Data for processing section start

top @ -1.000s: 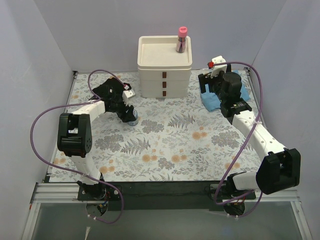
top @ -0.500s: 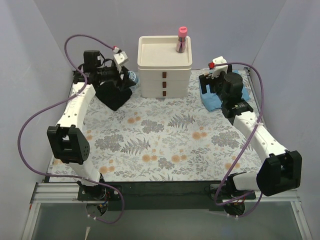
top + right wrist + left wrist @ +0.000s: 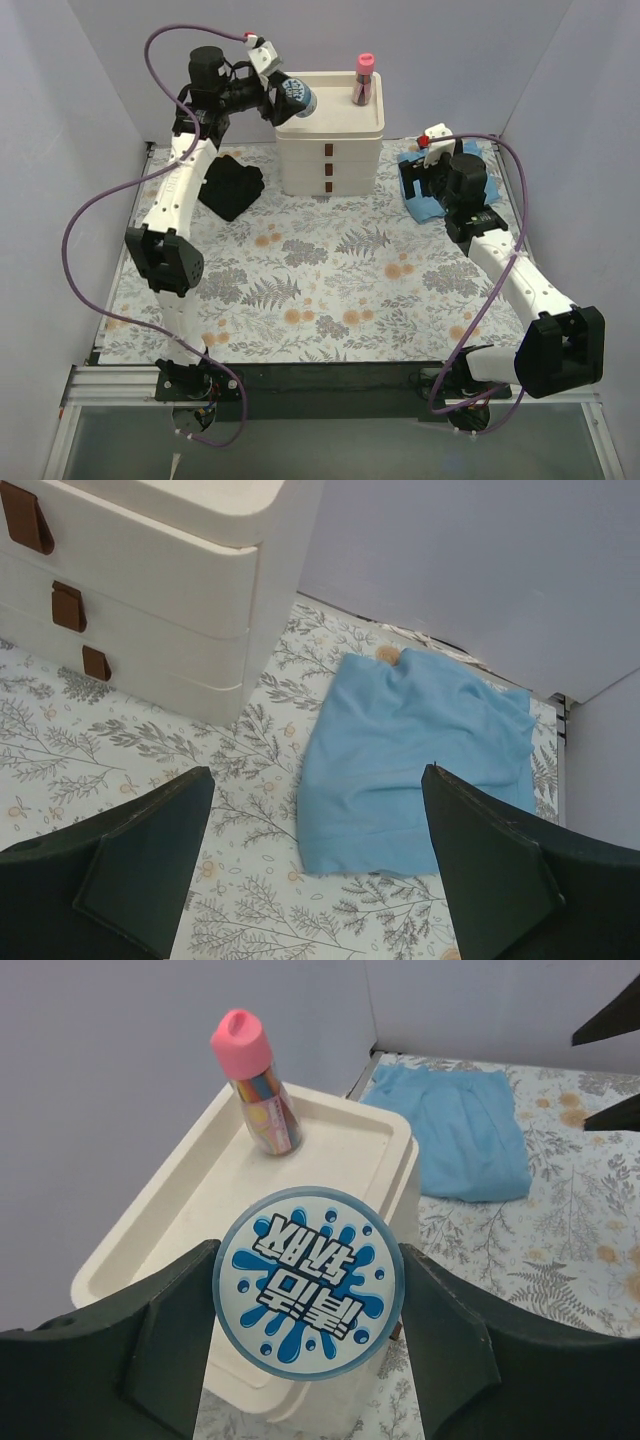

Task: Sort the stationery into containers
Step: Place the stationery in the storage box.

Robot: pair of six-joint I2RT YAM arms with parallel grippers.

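Observation:
My left gripper (image 3: pixel 288 98) is shut on the small blue round tub (image 3: pixel 298 97), holding it in the air over the left front edge of the cream organiser's tray top (image 3: pixel 320 100). In the left wrist view the tub's splash-printed lid (image 3: pixel 308 1280) fills the gap between both fingers (image 3: pixel 170 1340). The pink-capped clear tube (image 3: pixel 364 80) (image 3: pixel 258 1085) stands upright at the tray's back right. The three drawers (image 3: pixel 328 165) are closed. My right gripper (image 3: pixel 415 183) (image 3: pixel 318 775) hangs open and empty above the blue cloth, right of the organiser (image 3: pixel 150 590). No pens are in view.
A blue cloth (image 3: pixel 425 205) (image 3: pixel 420 760) lies on the floral mat right of the organiser. A crumpled black cloth (image 3: pixel 230 187) lies left of it. Grey walls close in the back and both sides.
My left arm has lifted the blue tub off the mat, swung it back and up, and brought it over the organiser's top. The right arm has hardly moved.

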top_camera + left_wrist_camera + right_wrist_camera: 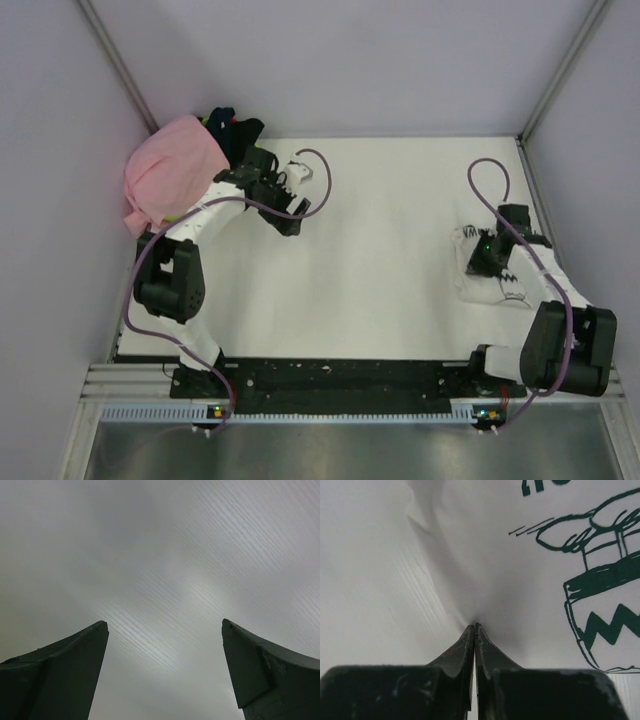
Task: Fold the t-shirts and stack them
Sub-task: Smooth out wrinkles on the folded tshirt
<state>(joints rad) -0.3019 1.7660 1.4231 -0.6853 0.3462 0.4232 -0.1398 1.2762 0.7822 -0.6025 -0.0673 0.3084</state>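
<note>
A white t-shirt with a dark green cartoon print (497, 285) lies bunched on the table at the right; it also shows in the right wrist view (520, 580). My right gripper (480, 266) (475, 626) is shut, its tips pinching a puckered fold of this white shirt. A pink t-shirt (172, 172) is heaped at the back left corner, with dark cloth (223, 119) just behind it. My left gripper (291, 222) (165, 624) is open and empty, low over bare table to the right of the pink shirt.
The white table (390, 250) is bounded by grey walls at the back and both sides. The pink heap hangs over the table's left edge. Purple cables loop from both wrists.
</note>
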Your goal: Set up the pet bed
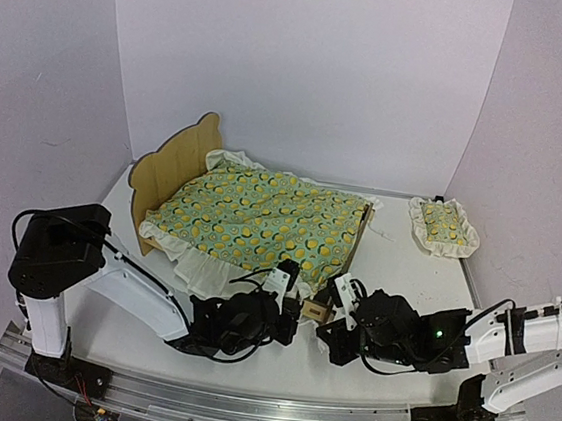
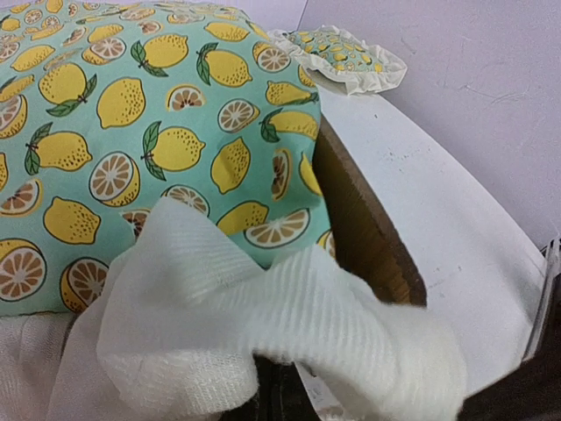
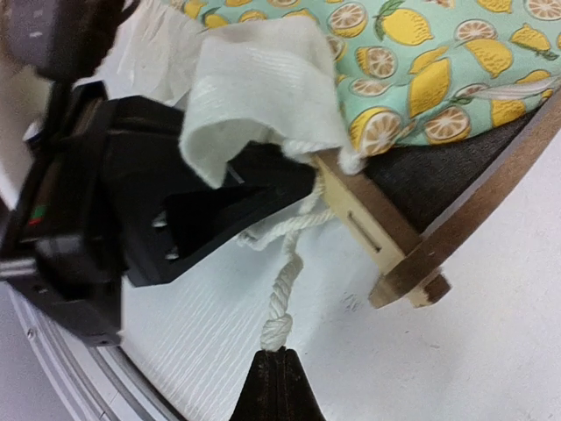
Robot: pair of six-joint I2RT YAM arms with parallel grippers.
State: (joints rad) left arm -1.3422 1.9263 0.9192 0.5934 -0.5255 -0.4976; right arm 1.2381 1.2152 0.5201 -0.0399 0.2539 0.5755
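White tabletop (image 1: 404, 284), pale lilac walls (image 1: 307, 62). At centre, the light plywood pet bed (image 1: 170, 171) lies under a lemon-print blanket (image 1: 261, 213). The left gripper (image 1: 289, 307) is closed on the blanket's white ruffle (image 3: 254, 88), and the right gripper (image 3: 279, 370) is closed on a white twisted cord (image 3: 285, 281).

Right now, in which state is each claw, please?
Left claw: closed on the blanket's white ruffle.
Right claw: closed on the white twisted cord.

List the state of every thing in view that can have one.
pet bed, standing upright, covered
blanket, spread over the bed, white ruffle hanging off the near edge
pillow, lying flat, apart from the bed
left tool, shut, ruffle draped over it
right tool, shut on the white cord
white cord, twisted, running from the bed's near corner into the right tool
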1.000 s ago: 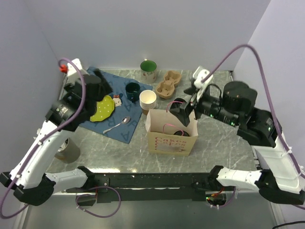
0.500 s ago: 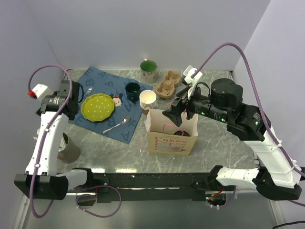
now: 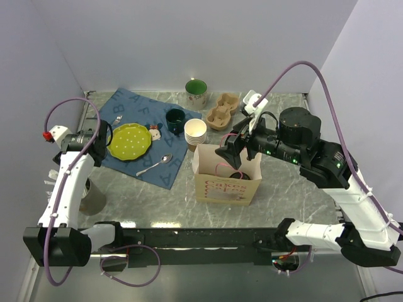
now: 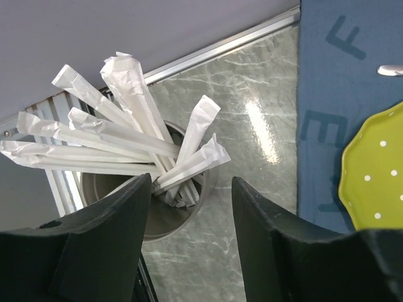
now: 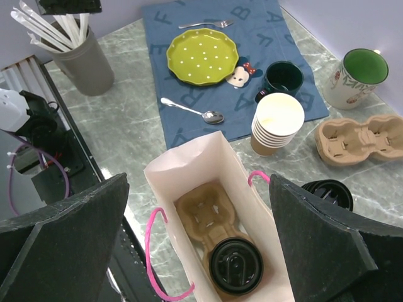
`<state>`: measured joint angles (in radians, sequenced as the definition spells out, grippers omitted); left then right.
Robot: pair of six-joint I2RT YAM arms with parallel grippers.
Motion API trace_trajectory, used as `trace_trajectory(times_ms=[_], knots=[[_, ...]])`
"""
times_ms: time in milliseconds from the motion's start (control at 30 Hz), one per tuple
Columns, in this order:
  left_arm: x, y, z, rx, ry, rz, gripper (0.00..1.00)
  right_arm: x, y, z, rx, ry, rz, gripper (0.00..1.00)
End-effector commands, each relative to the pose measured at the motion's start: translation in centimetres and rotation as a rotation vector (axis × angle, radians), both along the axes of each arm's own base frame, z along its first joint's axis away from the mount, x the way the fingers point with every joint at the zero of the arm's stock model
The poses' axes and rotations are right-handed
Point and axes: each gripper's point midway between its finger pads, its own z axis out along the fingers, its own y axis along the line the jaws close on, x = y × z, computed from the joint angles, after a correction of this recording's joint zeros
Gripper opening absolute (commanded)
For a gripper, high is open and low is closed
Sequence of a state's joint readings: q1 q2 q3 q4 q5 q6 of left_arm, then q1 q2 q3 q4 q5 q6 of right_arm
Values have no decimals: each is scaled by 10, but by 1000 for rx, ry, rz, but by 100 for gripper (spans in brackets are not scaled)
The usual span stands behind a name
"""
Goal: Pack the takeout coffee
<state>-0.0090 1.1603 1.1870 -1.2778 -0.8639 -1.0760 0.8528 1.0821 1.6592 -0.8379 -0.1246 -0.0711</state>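
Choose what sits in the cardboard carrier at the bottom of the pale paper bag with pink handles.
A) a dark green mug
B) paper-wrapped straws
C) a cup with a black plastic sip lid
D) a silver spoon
C: the right wrist view shows the black-lidded takeout coffee seated in one socket of the brown cardboard carrier inside the pale paper bag.

takeout coffee [image 5: 234, 267] in bag [image 5: 160, 195] | cup stack [image 5: 277, 123] behind bag | plate [image 5: 203, 55] on mat [image 5: 271, 38], left of bag
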Motion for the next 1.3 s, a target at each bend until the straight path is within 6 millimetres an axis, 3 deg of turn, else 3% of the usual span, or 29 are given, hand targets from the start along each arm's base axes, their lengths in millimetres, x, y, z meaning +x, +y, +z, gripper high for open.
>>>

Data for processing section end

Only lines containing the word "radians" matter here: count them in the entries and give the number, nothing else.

**Output below**
2